Dr Aimee Hanson, Senior Research Associate, MRC Integrative Epidemiology Unit, University of Bristol, said:

“Inflammation, whatever its cause, can disrupt many of the body’s physiological processes. The consequences of inflammation triggered by SARS-CoV-2 infection are unlikely to be entirely unique to this specific virus. Similarly, long-term symptoms following COVID-19 are likely driven by similar processes to those at play in other post-viral syndromes. The COVID-19 pandemic has provided a rare opportunity to study SARS-CoV-2 infection and its consequences in intense detail, but this collective research may inform treatment strategies to prevent or lessen the severity of symptoms that linger for months to years following viral infection more broadly.”

 

Dr Janet Scott, Clinical Lecturer in Infectious Diseases, University of Glasgow, said:

“This looks like an interesting study, and I will look forward to seeing this presented in more detail at ECCMID at the end of April. Many infections cause post infection syndromes, and it may be that ‘Long COVID’ is indeed not markedly different from other post -respiratory virus syndromes. It is important however not to minimise the huge personal and economic impact the long COVID have on individuals. The big difference with Long COVID is the sheer number of people infected with the same virus in a short space of time – which has facilitated more coordinated research in the area – which I hope will benefit all sufferers of post Infection syndromes.

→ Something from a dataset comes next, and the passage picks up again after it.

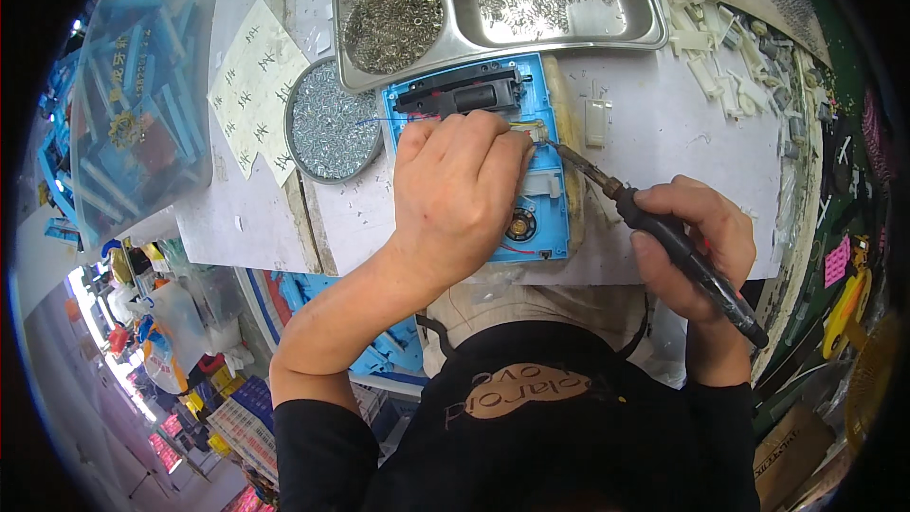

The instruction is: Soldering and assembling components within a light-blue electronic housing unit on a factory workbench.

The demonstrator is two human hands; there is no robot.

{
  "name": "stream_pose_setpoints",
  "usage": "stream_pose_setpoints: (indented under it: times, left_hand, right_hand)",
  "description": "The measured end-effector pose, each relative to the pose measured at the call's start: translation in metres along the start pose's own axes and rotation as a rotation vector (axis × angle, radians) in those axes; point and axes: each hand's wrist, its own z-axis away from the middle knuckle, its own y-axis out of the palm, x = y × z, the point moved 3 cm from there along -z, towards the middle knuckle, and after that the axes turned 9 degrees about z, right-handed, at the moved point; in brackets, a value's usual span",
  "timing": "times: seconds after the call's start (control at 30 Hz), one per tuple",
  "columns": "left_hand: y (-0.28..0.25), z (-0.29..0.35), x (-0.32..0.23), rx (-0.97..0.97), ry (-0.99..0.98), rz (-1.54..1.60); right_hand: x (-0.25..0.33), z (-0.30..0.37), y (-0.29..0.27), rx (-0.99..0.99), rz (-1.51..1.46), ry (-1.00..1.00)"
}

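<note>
Guiding a soldering iron to the right side of an opened blue case, a worker's right hand closes around the black handle, thumb and fingers wrapped about it. Its tip sits at the case's edge, just beside the left hand, which lies over the case's middle with fingers bent; the fingertips are hidden, so whether they grip anything cannot be told. The case rests on the table before the worker, below a metal tray of small metal parts. At left stand a round dish and a clear bin; white pieces lie at right.
</note>
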Motion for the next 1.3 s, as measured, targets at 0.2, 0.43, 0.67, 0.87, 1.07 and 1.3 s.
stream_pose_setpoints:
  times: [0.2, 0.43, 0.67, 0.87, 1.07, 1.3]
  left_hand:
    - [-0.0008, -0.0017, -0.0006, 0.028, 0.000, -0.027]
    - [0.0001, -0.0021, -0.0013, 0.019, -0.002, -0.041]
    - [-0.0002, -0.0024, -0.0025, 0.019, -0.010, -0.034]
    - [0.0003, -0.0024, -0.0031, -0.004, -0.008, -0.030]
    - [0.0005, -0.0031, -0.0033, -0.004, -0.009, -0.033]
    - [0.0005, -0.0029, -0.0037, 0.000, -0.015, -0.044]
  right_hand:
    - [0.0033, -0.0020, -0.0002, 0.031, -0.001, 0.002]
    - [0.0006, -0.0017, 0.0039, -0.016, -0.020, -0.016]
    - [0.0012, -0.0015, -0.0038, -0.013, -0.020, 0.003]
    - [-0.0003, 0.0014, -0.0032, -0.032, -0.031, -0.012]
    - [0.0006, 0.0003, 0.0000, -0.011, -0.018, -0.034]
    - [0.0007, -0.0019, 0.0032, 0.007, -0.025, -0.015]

“It would be useful in my opinion, if we could offer rehabilitation services to all who need them, irrespective of the initial infection they contracted – for example, in my own area – the Highlands of Scotland, many people suffer from post Treatment Lyme Disease, which is clinically indistinguishable from Long COVID, and yet we are not funded to support them in the same way as we do long COVID patients.

“The title is perhaps a little off the mark – I think that Long COVID is different  from some other post infection syndromes – for example post Ebola syndrome (PES) , which is predominantly a pain syndrome (whereas long COVID is predominantly a Fatigue syndrome), PES sufferers notably also get eye conditions like white cataracts and anterior uveitis (an inflammation inside the eye), which we do not see in Long COVID. This paper has focused on respiratory viruses – and perhaps the title should better be ‘indistinguishable from common respiratory viruses in Queensland’.”

 

 

This press release is based on poster abstract P327 to be presented at the European Congress of Clinical Microbiology and Infectious Diseases (ECCMID) in Barcelona (27-30 April). The research is being prepared for submission to a medical journal ahead of the conference in April 2024.

 

Declared interests

Dr Aimee Hanson: No conflicts of interest

For all experts, no reply to our request for DOIs was received.